I musei fai-da-te dedicati alle guerre Chi sono i custodi della nostra storia

Sono moltissimi gli italiani che per passione (e con i loro fondi) raccolgono cimeli, documenti, foto. Un lavoro certosino che ha un solo nemico: la burocrazia

I musei fai-da-te dedicati alle guerre Chi sono i custodi della nostra storia

«Il doveroso ricordo del passato» scriveva sir Robert Baden Powell, il generale educatore e scrittore inglese famoso per avere fondato il movimento degli scout e la cui data di nascita oggi coincide con la giornata del pensiero. «Che possa servire a non commettere più gli stessi errori e a lasciare il mondo un po' migliore di come lo abbiamo trovato». La necessità della «memoria» come pegno indispensabile alla verità per la rinascita di una società giusta soprattutto di fronte a guerre che nel secolo scorso hanno segnato la storia del nostro Paese e del mondo intero. Guerre mondiali il cui ricordo è oggi fortunatamente lontano, tramandato da ricordi e racconti sempre più flebili, da tracce sbiadite e spesso cancellate nel nome di una verità che spesso si alimenta con il credo di una fazione. Ma il dovere del ricordo per molti è una missione concreta che diventa il lavoro di una vita. Un mestiere che nasce dalla passione di chi raccoglie e colleziona per diventare poi custode di una storia che contribuisce e tener viva, rimettendoci spesso denari (tanti) e combattendo contro una burocrazia spietata che in molti casi diventa la battaglia di tutte le battaglie. E così da Nord a Sud, da Est a Ovest l'Italia prova a ricordare. A fermare il tempo dove si è combattuto, dove la libertà è diventata storia di eroi ma anche di sangue e di morte. In Italia non esiste un museo centrale. Sono tante le realtà pubbliche e private che recuperano, censiscono, catalogano, classificano, espongono e conservano.

Per chi ama la storia e le due Guerre il viaggio della memoria può partire da Rovereto, dal suo Castello adibito a Museo storico della guerra che ospita la più complessa e drammatica esposizione italiana dedicata alla Grande guerra. La sua raccolta cominciò nel 1921 quando fu inaugurata dal re Vittorio Emanuele III, per celebrare la vittoria dell'Italia e dei suoi alleati. Durante la Grande guerra, Rovereto fu occupata dalle truppe austriache e saccheggiata. Per questo la città divenne simbolo delle «terre redente» e il Museo uno dei principali luoghi della memoria. Ricostruita con cimeli, documenti donati da cittadini ed ex combattenti, con le artiglierie e le armi che fanno solo immaginare quanto siano stati terribili i campi di prigionia e la vita di trincea.
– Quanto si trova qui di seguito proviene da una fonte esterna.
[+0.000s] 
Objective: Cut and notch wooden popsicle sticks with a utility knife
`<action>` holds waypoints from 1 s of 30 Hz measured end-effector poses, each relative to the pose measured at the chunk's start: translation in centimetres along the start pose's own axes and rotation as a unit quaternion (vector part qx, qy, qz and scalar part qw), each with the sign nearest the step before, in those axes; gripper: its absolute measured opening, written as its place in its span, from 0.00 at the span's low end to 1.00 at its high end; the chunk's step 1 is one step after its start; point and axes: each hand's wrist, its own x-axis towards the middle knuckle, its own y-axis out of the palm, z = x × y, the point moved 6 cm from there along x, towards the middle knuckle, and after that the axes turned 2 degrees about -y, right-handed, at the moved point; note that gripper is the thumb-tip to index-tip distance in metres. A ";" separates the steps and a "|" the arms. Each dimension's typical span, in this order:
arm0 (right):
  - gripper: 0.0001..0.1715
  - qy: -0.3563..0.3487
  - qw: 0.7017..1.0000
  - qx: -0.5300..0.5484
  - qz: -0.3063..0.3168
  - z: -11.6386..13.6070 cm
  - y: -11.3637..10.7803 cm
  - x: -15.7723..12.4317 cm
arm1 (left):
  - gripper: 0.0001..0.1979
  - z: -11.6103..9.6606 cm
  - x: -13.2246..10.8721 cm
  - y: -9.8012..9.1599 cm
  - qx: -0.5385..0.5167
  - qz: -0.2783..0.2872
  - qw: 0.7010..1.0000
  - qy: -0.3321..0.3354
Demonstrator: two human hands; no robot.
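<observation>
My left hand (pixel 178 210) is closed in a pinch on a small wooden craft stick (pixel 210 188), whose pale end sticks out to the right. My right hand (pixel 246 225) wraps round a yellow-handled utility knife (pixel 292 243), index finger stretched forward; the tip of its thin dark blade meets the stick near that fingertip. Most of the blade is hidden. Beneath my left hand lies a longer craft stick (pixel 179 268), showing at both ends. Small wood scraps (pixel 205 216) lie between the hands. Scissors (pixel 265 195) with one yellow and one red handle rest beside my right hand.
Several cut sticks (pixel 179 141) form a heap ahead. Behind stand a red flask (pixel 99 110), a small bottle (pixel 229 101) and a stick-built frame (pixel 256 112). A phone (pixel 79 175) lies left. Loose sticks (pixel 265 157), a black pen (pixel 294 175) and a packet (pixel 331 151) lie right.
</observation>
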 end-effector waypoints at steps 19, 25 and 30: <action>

Trincee che in Valcamonica, sull'Adamello, sono diventate parte del Museo della guerra bianca. Che ha scolpita nel granito della colonna dell'Ortigara una frase che è la perfetta sintesi del lavoro di questi avamposti della storia: «Per non dimenticare». Un motto e un impegno nei confronti dei caduti dell'uno e dell'altro fronte. A Temù, al fianco dei tanti reperti, sono state conservate le fortificazioni, i manufatti militari, le strade, i sentieri militari, i cippi e le iscrizioni. E tutto racconta ancora la drammaticità della vita quotidiana. Così in Valcamonica ma anche sulle Dolomiti bellunesi nel Museo di guerra Forte Tre Sassi al Passo di Valparola, in Carnia nel Museo di Timau, a Fogliano Redipuglia nel Goriziano nel Museo multimediale della grande guerra o sulle cime della val d'Aosta n el Museo della Resistenza di Valpelline. È un viaggio nel tempo che in tanti non vogliono far svanire.

Battaglie, bombardamenti, sbarchi, come ad Anzio racconta il museo collocato nella seicentesca Villa Adele.

Come a Salerno nel Museo che racconta l'approdo delle truppe alleate nell'operazione Avalanche, inaugurato sotto l'alto patronato del presidente della Repubblica italiana, nel settembre del 2012 o come a Catania nel Museo dello sbarco che ricorda l'arrivo sull'isola delle truppe americane nel 1943. È una storia andata, un tempo che testimonia ciò che l'Italia ha vissuto e che in tanti provano a custodire. Affinché resti un monito.